Nyack (/en/) is a village primarily located in the town of Orangetown in Rockland County, New York, United States. Incorporated in 1872, a small western section of the village lies in Clarkstown. The population was 7,265 at the time of the 2020 census. It is a suburb of New York City about 15 mi north of the Manhattan boundary on the west bank of the Hudson River, north of South Nyack, east of Central Nyack, south of Upper Nyack, and southeast of Valley Cottage. It is one of five villages and hamlets that constitute "The Nyacks", and is named after the Native Americans who lived there before European colonization.

==Setting==
Nyack is one of five southeastern Rockland County villages and hamlets that constitute "The Nyacks": Nyack, Central Nyack, South Nyack, Upper Nyack and West Nyack. Named after the Native Americans who lived there before European colonization, the village consists mostly of low-rise buildings on hilly terrain along the western shore of the Hudson River. Adjacent South Nyack is the western terminus of the Tappan Zee Bridge, which connects to Tarrytown in Westchester County via U.S. Interstate 87, an important commuter route.

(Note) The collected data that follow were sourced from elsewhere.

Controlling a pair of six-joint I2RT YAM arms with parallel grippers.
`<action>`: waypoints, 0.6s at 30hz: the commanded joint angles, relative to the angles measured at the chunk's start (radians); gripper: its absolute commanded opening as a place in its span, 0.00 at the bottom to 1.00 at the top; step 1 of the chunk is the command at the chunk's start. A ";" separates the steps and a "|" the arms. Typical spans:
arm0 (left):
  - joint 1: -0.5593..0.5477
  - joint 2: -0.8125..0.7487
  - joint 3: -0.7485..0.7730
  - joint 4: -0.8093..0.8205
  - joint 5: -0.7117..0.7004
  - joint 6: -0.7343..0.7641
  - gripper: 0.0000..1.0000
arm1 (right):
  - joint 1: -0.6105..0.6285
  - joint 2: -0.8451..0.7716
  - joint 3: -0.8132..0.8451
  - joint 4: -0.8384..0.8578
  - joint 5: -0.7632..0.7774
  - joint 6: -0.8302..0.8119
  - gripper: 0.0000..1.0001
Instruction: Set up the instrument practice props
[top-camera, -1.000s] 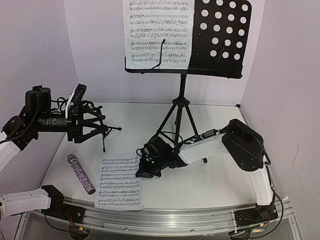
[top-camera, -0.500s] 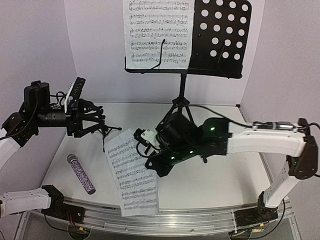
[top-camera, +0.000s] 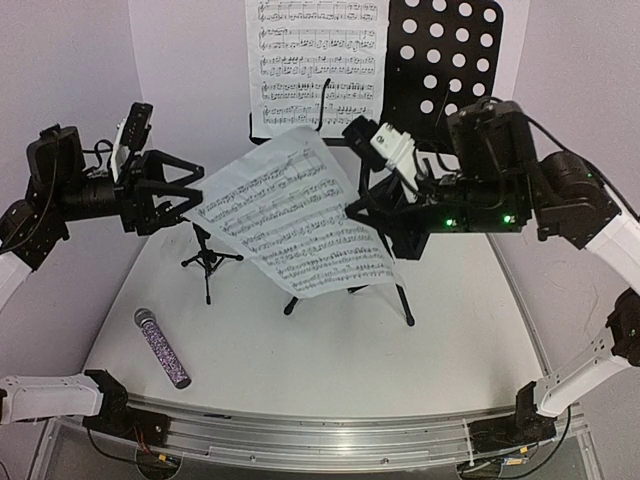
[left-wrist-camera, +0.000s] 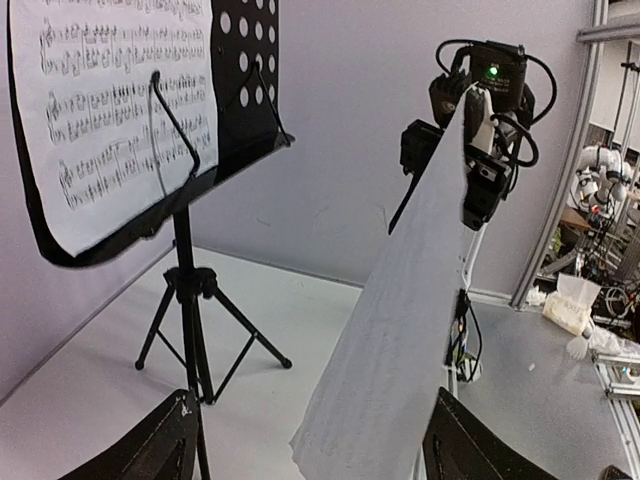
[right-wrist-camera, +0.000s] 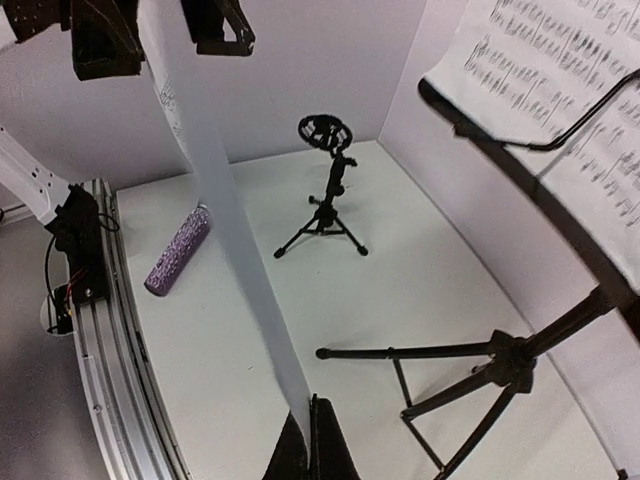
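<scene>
Hanging aloft before the black perforated-tray tripod music stand (top-camera: 445, 60), a loose white sheet-music page (top-camera: 290, 225) should feel light and floppy, best pinched at an edge; black staves cover its bowed face. The right gripper (top-camera: 360, 207) is clamped on one edge; the left gripper (top-camera: 188, 190) gapes around the opposite edge, seemingly without touching.

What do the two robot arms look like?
The left arm and the right arm have white link covers, black joints and black jaws. Thin black cables loop along both. Small green lights glow on the right wrist.
</scene>
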 joint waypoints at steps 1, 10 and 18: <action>0.002 0.062 0.125 0.183 0.018 -0.119 0.78 | 0.001 0.001 0.171 -0.012 0.085 -0.051 0.00; -0.012 0.253 0.332 0.365 0.107 -0.218 0.85 | 0.001 0.098 0.519 -0.009 0.228 -0.017 0.00; -0.209 0.451 0.538 0.311 0.018 -0.171 0.84 | 0.000 0.190 0.709 -0.001 0.242 -0.039 0.00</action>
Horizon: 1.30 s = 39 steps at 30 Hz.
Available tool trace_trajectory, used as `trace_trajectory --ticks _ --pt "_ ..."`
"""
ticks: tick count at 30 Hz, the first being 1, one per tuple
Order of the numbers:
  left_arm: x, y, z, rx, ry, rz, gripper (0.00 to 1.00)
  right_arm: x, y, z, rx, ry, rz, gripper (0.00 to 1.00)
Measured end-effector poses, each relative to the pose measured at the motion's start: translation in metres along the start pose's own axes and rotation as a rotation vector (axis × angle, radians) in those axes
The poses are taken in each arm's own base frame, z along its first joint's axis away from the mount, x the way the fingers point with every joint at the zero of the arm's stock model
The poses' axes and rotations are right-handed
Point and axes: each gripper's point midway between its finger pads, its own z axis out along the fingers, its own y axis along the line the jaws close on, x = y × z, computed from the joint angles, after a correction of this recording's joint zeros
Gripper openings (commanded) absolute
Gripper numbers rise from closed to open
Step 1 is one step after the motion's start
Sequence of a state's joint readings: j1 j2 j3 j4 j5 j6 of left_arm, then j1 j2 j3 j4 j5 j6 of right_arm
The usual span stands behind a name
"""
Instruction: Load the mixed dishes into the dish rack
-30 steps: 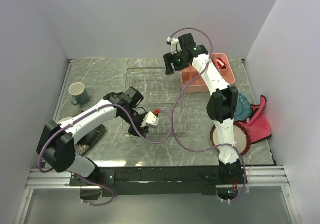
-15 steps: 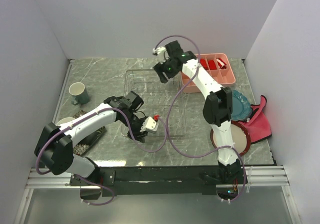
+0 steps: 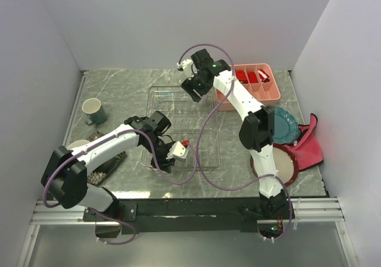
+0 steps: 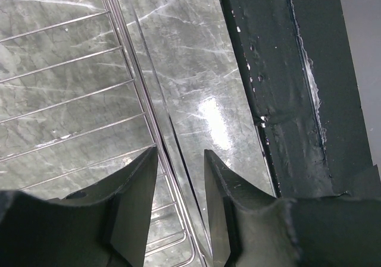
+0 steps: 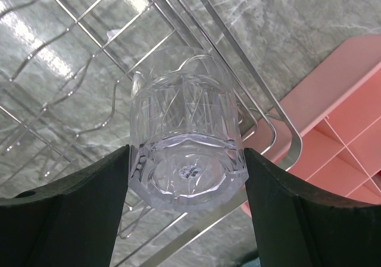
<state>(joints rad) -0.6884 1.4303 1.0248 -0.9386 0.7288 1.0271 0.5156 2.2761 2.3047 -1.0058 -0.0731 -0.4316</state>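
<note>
The wire dish rack (image 3: 181, 127) lies mid-table. My right gripper (image 3: 193, 87) is shut on the clear glass (image 5: 187, 142), gripping it by its base. It holds the glass above the rack's far right corner (image 5: 280, 130), with the glass's mouth toward the rack. My left gripper (image 3: 162, 163) is open at the rack's near left corner, its fingers (image 4: 134, 189) either side of the rim wire (image 4: 128, 71). The grey-blue mug (image 3: 92, 109) stands far left. The teal scalloped plate (image 3: 287, 124) and red-rimmed cream plate (image 3: 278, 165) lie right.
The pink compartment tray (image 3: 256, 82) with small red blocks stands right of the rack, and also shows in the right wrist view (image 5: 333, 100). A pink-red cloth (image 3: 311, 145) lies at the right edge. Dark patterned dishes (image 3: 102, 167) lie under my left arm. The black table edge (image 4: 297, 100) runs beside the left gripper.
My right gripper has carried the glass left, from above the pink tray to above the rack's far right corner. My left gripper and the rack have shifted slightly toward the near edge.
</note>
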Motion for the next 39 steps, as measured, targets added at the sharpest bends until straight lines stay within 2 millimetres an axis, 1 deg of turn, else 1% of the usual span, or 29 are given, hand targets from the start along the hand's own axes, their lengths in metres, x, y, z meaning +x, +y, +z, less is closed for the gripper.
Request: trace_trajectory --ticks 3,10,17,29,33,34,39 --pt "0.0 0.0 0.0 -0.001 0.0 0.0 0.44 0.004 -0.001 -0.002 0.0 0.015 -0.017 0.07" --pt "0.001 0.001 0.001 -0.003 -0.001 0.002 0.45 0.006 -0.004 -0.015 -0.003 0.037 -0.081 0.07" --pt "0.0 0.002 0.001 -0.006 -0.003 0.005 0.46 0.013 -0.003 -0.017 -0.021 0.066 -0.127 0.08" --pt "0.001 0.002 0.001 -0.004 -0.001 0.0 0.47 0.023 0.003 0.005 -0.059 0.108 -0.209 0.09" --pt "0.002 0.002 0.002 0.0 0.002 -0.008 0.47 0.023 0.006 0.009 -0.058 0.116 -0.261 0.13" --pt "0.003 0.002 0.003 0.001 0.003 -0.009 0.48 0.023 0.006 0.01 -0.056 0.118 -0.272 0.17" --pt "0.003 0.003 0.003 0.006 0.004 -0.017 0.48 0.022 0.007 0.011 -0.047 0.125 -0.309 0.2"
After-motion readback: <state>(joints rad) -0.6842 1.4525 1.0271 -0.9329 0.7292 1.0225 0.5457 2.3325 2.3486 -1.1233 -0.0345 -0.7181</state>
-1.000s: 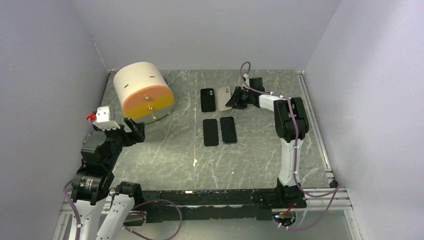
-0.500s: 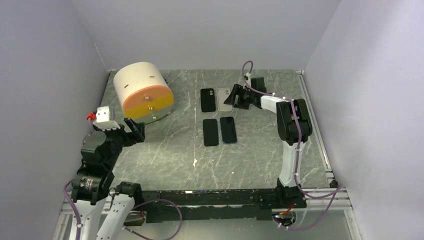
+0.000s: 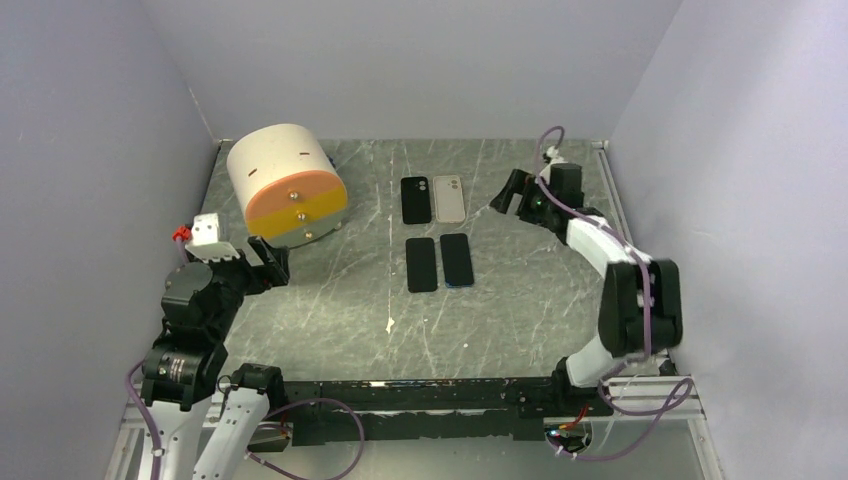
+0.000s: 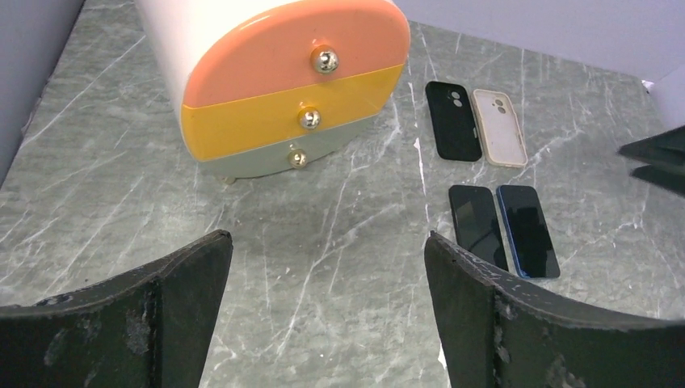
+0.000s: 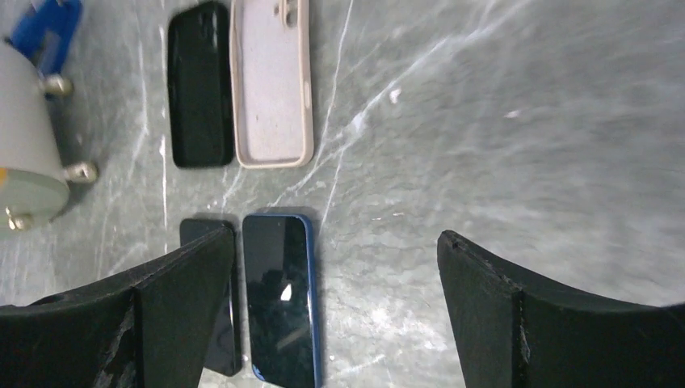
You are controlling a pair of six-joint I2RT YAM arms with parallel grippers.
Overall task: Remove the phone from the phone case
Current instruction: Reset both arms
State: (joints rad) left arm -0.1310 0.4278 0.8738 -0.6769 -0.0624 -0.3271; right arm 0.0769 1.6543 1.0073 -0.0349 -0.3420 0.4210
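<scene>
Grey marbled surface (image 3: 330, 300), lilac walls on three sides. My right gripper (image 3: 512, 193) is spread wide with nothing between its fingers (image 5: 165, 315). It hangs above the far right part of the surface, just right of the cases.

Nearest to it is the beige phone case (image 5: 271, 81): flat, open side up, empty, camera cutout at the far end. The black phone case (image 5: 200, 85) lies right beside its left edge, parallel and flat too. I cannot tell if anything sits inside that one.

In the next row toward me is the blue phone (image 5: 280, 295): screen up, dark, bare, in no case. The black phone (image 3: 421, 264) lies just left of it, parallel and also screen up. One of my fingers hides most of it in the right wrist view. A strip of bare surface separates the two rows.

My left gripper (image 4: 323, 242) is also spread wide and empty, over the near left of the surface, well apart from the phones. Beyond it, at the far left, stands a rounded drawer box (image 4: 283, 89) with orange, yellow and grey-green drawers, each with a metal knob. A small white scrap (image 3: 389, 324) lies near the middle of the surface.
</scene>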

The village encompasses about 1.6 sqmi, over 50% of which is water. It is located in the Nyack Public Schools district.

== History ==

Native American stone relics and oyster middens found along the Hudson River shoreline indicate that present-day Nyack was a popular pre-Colonial fishing location. The first Europeans settled there in 1675, calling the general area "Tappan".

Harman Douwenszen is believed to be the first white settler. He came to America as a toddler and grew up in Bergen, New Jersey, which became New Jersey after the British assumed control and divided New Netherland in 1664. In 1867, Douwenszen asked Governor Dongan for permission to buy a strip of land in the west hills of Tappan (today Nyack), where he had lived for 12 years. His petition was granted, and he bought the land from the Native Americans. He called his farm New Orania (Oranje in Dutch). This section of Nyack became known as Orangetown in 1683. The Tappan Register of 1707 claimed it was pronounced Nay-ack. Nyack became part of Rockland County in 1798. Harman's younger brother Theius changed the family name from Douwse (Frisian for first son) to Talma (Dutch for first son). His children became Talman and eventually Tallmans. The New Orania farm became the Tallman homestead, at the northeast corner of what is now Broadway and Tallman Place. The building was demolished in 1914.

The letter, dated 31 August 1687, is held at the New York State Archives at Albany:
The humble Peticon of Harman Dowse of Tappan Neare Ye River Side, Alias New Orania farm ... your peticonr is a farmer that hath nothing wot comes by his hard labour but by God's Blessing out ye Produce and ye ground, and hath a family to provide for.
A plaque installed in 1938 on the north wall of the Key Bank building at South Broadway and Burd Street in Nyack reads:
The Tappan Indians, from time immemorial, occupied these lands fronting the river shore. Here, in summer they lived upon fish and oysters. In Algonkian dialect spoken by them they called this location NAY-ACK which means the fishing place. The first settlement of white people within the limits of the present Rockland County, New York, took place in 1675 when Harmen Dowesen (Tallman), a young Dutchman of Bergen, New Jersey relocated here.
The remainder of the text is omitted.